6.2017-Compressed sensing with near-field THz radiation
Further, it is known that an orthogonal basis minimizes the detector noise.
Adaptive sampling and compressive sensing are both strategies that make use of assumptions about the nature of the object (such as object sparsity when represented in a particular basis) to choose one solution that most likely represents the object. Using adaptive sampling, we first measure a low-resolution image and then sample regions of interest with progressively higher resolution. In short, identification of coarse edges from this initial low-resolution image determines where to sample with higher resolution, thus reducing the total number of measurements that are made. Edge identification is achieved via a single-tier 2DHaar wavelet decomposition of the low-resolution image. The Haar wavelet transform is a hierarchical structure that highlights the presence of edges at progressively finer scales: edge features yield large wavelet coefficients, while more uniform areas yield low wavelet coefficients. In our experiment, after each higher resolution resampling phase, edge detection is performed on the new image, and the process is repeated until the required resolution is reached. Compressed sensing is an alternative non-adaptive approach that makes assumptions about the object to reduce total number of measurements. This can include knowledge of the basis in which the representation of the image is sparse, or the basis in which the total variance or curvature of the object is expected to be low. Such assumptions typically hold for a wide variety of images, and compressed sensing theory shows how to then recover an image using fewer measurements than the number of pixels in the image. 
In this work we make the assumption that the total curvature of the image will be low. We sample the object using a set of random binary patterns, which are chosen due to their high degree of incoherence with respect to a wide range of sparse basis representations. Non-adaptive compressed sensing has the advantage that masks can be designed (and loaded onto a modulator) ahead of time rather than in response to measurement, as is the case for adaptive sampling.
Note that, in both our sampling strategies, we have applied regularization to combat noise in our measurements. This essentially allows the reconstruction algorithm to permit solutions that deviate from the measurements by an amount based on the estimated noise level, while seeking to minimize the level of curvature in the reconstruction.

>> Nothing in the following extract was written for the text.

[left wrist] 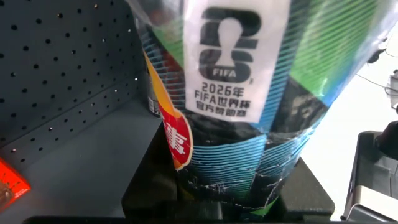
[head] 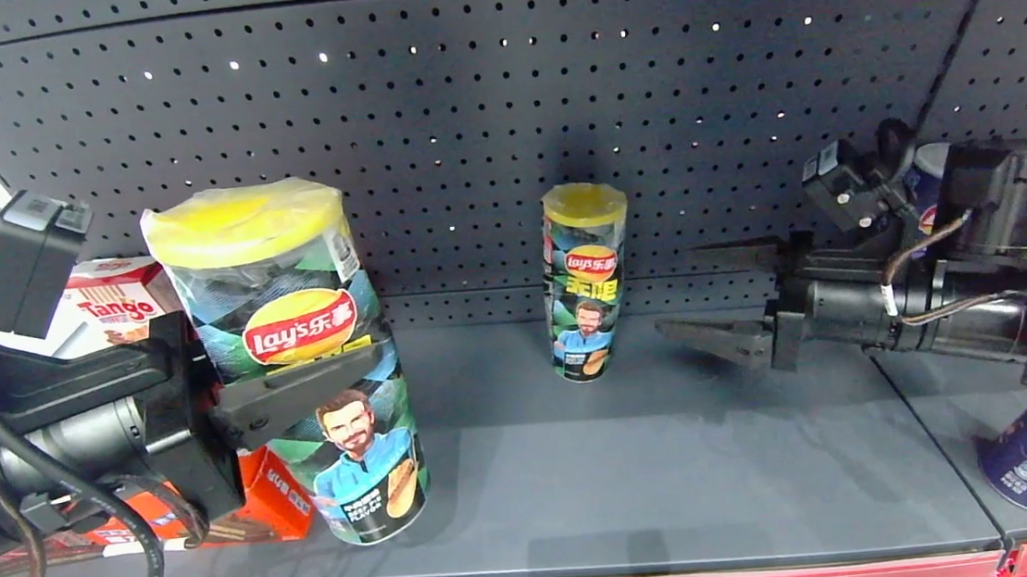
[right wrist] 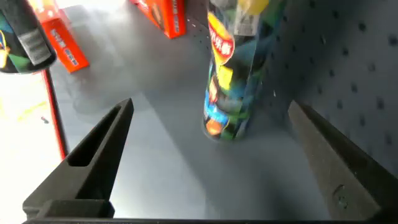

The next tier of imaging is performed by making a series of Hadamard projection measurements using a fully sampled set of patterns confined to the regions defined by the mask. Here the commonly used Sylvester Hadamard construction is no longer optimal, as the number of patterns (and therefore pixels) in the Sylvester Hadamard sets are confined to 2^k, where k is a nonnegative integer, while the number of pixels within the next phase is unlikely to equal 2^k. Therefore we now use the Paley type-I Hadamard construction, which is of more flexible scale, since it can possess a number of patterns equal to p + 1, where p is a Prime number that is congruent to 3 (mod 4). Therefore we create the smallest Paley type-I Hadamard matrix which can be used to critically or slightly oversample the target area of the object defined by the mask, at twice the resolution of the initial low resolution initial image I1. The fully sampled higher resolution image of the masked regions is once again reconstructed from a weighted sum of the Paley Type-I Hadamard patterns, each weighted by its measured correlation with the object.